El Cairo, 2008
De no ser por el fuerte dolor en su costado derecho, Asmaa Samir creería que sigue soñando.
Intenta abrir los ojos, pero sus párpados reaccionan con lentitud a causa de los sedantes. Siente una profunda sensación de vacío; sin embargo, a diferencia de lo que acontecía en su sueño, está viva.
El martilleo del tráfico se filtra por la ventana enrejada. Las sombras del amanecer, reflejadas en las paredes sucias del cuarto, aumentan su sensación de zozobra. Junto al camastro hay cubos y fregonas, batas manchadas de sangre y residuos de material médico utilizado recientemente.
Poco a poco recuerda su llegada a la clínica; y la operación que vino después…

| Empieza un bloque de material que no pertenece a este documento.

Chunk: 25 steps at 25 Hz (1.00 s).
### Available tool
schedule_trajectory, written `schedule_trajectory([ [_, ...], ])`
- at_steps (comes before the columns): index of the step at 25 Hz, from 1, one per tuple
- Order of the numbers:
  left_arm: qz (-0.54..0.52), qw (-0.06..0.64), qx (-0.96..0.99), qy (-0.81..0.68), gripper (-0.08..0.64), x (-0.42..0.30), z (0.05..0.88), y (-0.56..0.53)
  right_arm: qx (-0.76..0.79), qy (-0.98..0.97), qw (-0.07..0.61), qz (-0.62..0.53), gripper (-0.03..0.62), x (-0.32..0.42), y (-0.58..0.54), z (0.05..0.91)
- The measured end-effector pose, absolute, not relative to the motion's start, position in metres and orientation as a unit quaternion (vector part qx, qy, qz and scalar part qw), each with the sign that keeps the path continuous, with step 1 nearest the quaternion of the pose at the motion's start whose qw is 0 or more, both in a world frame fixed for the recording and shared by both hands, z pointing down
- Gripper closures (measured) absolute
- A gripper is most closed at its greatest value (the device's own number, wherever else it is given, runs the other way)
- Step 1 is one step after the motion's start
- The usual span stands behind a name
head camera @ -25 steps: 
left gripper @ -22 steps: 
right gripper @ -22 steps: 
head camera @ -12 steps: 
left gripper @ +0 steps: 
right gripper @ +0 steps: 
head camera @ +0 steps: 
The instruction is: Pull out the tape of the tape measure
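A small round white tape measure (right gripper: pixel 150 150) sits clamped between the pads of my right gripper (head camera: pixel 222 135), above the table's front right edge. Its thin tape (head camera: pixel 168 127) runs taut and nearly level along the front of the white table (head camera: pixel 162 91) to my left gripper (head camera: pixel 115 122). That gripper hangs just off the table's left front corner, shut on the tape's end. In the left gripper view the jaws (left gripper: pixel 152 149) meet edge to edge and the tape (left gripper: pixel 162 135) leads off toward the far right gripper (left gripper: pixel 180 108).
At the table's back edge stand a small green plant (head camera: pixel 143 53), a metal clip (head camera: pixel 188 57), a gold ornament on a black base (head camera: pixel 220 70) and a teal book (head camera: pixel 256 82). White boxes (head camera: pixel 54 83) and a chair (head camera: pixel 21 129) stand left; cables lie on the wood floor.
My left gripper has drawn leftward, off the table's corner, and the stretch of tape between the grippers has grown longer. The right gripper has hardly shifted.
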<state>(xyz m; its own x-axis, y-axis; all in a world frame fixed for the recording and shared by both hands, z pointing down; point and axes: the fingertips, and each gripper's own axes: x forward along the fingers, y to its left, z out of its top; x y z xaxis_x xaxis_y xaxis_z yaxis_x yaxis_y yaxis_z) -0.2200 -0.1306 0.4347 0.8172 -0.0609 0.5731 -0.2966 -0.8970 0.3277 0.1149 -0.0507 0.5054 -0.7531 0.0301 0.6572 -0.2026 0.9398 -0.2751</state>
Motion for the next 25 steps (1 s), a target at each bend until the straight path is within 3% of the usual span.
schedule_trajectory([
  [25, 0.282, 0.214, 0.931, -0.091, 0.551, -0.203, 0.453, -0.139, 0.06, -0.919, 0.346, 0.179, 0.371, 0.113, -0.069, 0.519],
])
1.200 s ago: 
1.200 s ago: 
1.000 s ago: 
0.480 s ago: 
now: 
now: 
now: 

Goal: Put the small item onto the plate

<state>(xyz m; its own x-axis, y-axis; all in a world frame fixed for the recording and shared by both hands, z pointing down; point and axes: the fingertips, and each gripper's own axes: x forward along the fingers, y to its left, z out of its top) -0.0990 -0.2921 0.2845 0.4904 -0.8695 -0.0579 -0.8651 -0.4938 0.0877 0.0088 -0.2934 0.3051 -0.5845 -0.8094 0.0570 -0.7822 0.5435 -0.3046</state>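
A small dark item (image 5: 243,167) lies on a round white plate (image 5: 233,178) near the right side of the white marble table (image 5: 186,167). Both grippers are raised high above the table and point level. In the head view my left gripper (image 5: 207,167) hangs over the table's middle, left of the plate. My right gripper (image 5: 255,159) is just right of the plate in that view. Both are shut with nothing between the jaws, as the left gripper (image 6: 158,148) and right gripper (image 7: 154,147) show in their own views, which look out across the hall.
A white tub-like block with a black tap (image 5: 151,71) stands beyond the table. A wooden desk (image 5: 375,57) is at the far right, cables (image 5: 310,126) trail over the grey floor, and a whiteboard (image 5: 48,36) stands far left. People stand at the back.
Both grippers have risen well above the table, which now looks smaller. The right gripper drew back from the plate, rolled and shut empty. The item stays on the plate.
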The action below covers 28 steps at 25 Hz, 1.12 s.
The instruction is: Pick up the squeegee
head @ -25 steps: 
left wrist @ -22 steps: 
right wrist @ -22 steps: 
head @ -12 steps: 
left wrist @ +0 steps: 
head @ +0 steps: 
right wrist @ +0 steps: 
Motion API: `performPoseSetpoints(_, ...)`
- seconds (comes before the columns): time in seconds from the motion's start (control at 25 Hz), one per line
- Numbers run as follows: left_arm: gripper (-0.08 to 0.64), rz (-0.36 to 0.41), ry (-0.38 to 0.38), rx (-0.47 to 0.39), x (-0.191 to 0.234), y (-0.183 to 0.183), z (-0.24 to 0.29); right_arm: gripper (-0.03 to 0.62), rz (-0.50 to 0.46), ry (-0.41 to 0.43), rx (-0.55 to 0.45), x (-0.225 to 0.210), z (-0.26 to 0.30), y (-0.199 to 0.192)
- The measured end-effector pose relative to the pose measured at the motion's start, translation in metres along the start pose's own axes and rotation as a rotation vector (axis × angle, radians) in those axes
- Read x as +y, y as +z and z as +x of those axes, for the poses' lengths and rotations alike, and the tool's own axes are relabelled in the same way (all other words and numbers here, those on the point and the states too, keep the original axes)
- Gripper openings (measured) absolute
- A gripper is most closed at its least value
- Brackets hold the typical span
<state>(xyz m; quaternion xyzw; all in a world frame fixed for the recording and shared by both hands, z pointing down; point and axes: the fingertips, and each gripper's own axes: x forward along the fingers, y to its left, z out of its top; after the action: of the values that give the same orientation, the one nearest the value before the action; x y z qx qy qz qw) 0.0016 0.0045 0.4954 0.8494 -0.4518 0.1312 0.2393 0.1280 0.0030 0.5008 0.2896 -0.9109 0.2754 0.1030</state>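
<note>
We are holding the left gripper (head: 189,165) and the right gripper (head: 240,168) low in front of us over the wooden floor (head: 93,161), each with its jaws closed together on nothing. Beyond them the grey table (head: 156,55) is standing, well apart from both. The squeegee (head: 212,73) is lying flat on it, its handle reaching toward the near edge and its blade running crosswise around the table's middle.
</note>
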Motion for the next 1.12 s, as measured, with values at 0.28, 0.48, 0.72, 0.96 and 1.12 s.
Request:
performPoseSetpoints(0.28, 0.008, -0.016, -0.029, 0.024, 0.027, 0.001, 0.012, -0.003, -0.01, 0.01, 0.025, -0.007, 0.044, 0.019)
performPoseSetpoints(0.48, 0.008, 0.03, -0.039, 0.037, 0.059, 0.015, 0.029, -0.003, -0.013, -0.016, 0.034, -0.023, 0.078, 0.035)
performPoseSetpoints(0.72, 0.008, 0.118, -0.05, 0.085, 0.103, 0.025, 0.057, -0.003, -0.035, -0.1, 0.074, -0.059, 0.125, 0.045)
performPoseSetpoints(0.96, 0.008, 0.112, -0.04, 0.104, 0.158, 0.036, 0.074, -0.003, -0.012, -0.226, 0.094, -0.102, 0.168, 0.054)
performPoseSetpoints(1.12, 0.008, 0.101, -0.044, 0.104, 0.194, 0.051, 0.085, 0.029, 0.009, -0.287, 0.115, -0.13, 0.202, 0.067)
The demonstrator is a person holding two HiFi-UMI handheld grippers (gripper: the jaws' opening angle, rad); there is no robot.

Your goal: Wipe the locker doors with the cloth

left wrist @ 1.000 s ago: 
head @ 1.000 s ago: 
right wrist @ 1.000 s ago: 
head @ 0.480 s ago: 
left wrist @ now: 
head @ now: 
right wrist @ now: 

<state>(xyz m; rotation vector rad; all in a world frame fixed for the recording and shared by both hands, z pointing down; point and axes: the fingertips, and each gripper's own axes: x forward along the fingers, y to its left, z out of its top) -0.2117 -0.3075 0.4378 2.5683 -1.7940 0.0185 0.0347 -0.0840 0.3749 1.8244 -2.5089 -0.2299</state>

La puerta se abre bruscamente y dos hombres entran en el cuarto. La incorporan sobre la cama, sin dirigirle la palabra. Asmaa siente una punzada de dolor, pero cuando intenta protestar sus labios emiten un sonido en el que no consigue reconocer su propia voz. ¿Habrá despertado realmente de su pesadilla?
Sin prestar atención a sus quejas, los hombres la enfundan en su galabiya. Incapaz de forcejear, Asmaa cierra los ojos. Intenta recordar un momento feliz de su infancia para espantar la angustia, pero sólo logra percibir el sudor agrio de los hombres que la mueven como si fuese un fardo.
Cuando acaban de vestirla, los desconocidos la conducen fuera del cuarto. Se detienen en el umbral de la puerta para asegurarse de que nadie los observa, y a continuación la arrastran por un pasillo de linóleo que muestra el desgaste de varias décadas de uso.
Asmaa oye el chirrido de una puerta y siente en el rostro el aire tibio, el picor de la luz del amanecer.
Un taxi espera en el patio. Uno de los hombres la deja caer en el asiento trasero, mientras el otro mete un fajo de billetes entre los pliegues de su galabiya.
El taxi se sumerge con rapidez en el tráfico de El Cairo, como un tiburón que hubiese olfateado un rastro de sangre.
La pesadilla de Asmaa Samir no ha hecho más que comenzar.